The Canada Agriculture and Food Museum dates from 1920, when Dr. E. S. Hopkins of Agriculture Canada started a museum at the present Central Experimental Farm site in Ottawa by taking the initiative to collect and accept donations of antique farm equipment. The agricultural collection was transferred to the care of the National Museums of Canada (NMC), some items were sent to the History Division of the National Museum of Man, and the remainder went to the then National Museum of Science and Technology (NMST), today the Canada Science and Technology Museum. This collection became the nucleus of the museum's National Agricultural Collection.

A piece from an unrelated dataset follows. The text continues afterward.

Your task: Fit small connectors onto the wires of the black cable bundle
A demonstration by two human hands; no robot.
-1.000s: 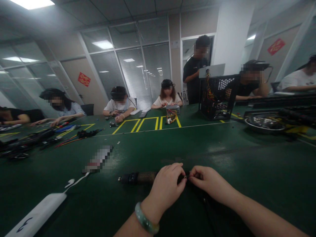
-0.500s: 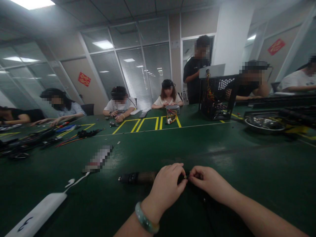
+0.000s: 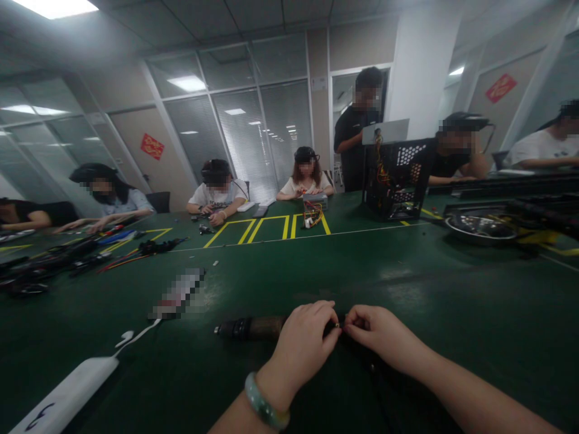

In 1968, the stable of the Dairy Barn at the Central Experimental Farm was renovated for public showing of Agriculture Canada's Dairy Showcase Herd. Exploratory discussions took place in 1978 concerning the feasibility of installing a museum-type agricultural exhibition prepared by NMST in one of the several heritage buildings at the Central Experimental Farm. After examining and evaluating a number of possible sites for their suitability as a public exhibition gallery, the upper level of the Dairy Barn was selected in the fall of 1980. Discussions began in December 1980 and continued to early 1983, when a formal agreement between Agriculture Canada and the NMC was signed requiring that Agriculture Canada make available and renovate for exhibition purposes and public use the upper level of the Dairy Barn to the requirements set out by NMC and NMST. For their parts, NMC and NMST agreed to establish and operate a museum in the Barn.

Renovations were carried out by Public Works Canada until August 1983, and two exhibitions were then installed by the staff of NMST. "Haying in Canada" showed haying equipment from the 1840s to the 1960s and "A Barn of the Twenties" immersed the visitor in the atmosphere of a barn of the 1920s.

The Agriculture Museum was opened officially on 12 October 1983 in the presence of the Hon. Eugene Whelan, Minister of Agriculture Canada and the Hon. Francis Fox, Minister of Communications Canada. Since the official opening, the Agriculture Museum has expanded to include seven buildings for public and administrative purposes. In addition to the 50-head dairy herd, the museum displays horses, beef cattle, pigs, goats, poultry and sheep, all of commercial or historic importance to Canadian agriculture. The museum also offers interpretive public programming, school programs, special event weekends and acts as a research resource on Canadian agricultural history.

In May 2000 the name of the museum was changed to the Canada Agriculture Museum. In May 2013 it went through a second name change and is now called the Canada Agriculture and Food Museum. It seeks to fulfil its role as a national museum by connecting Canadians and the world to the historical and current importance in everyday life of agricultural science and technology. It accomplishes this mandate through the creation of engaging interpretive activities and products centred on an accessible demonstration farm.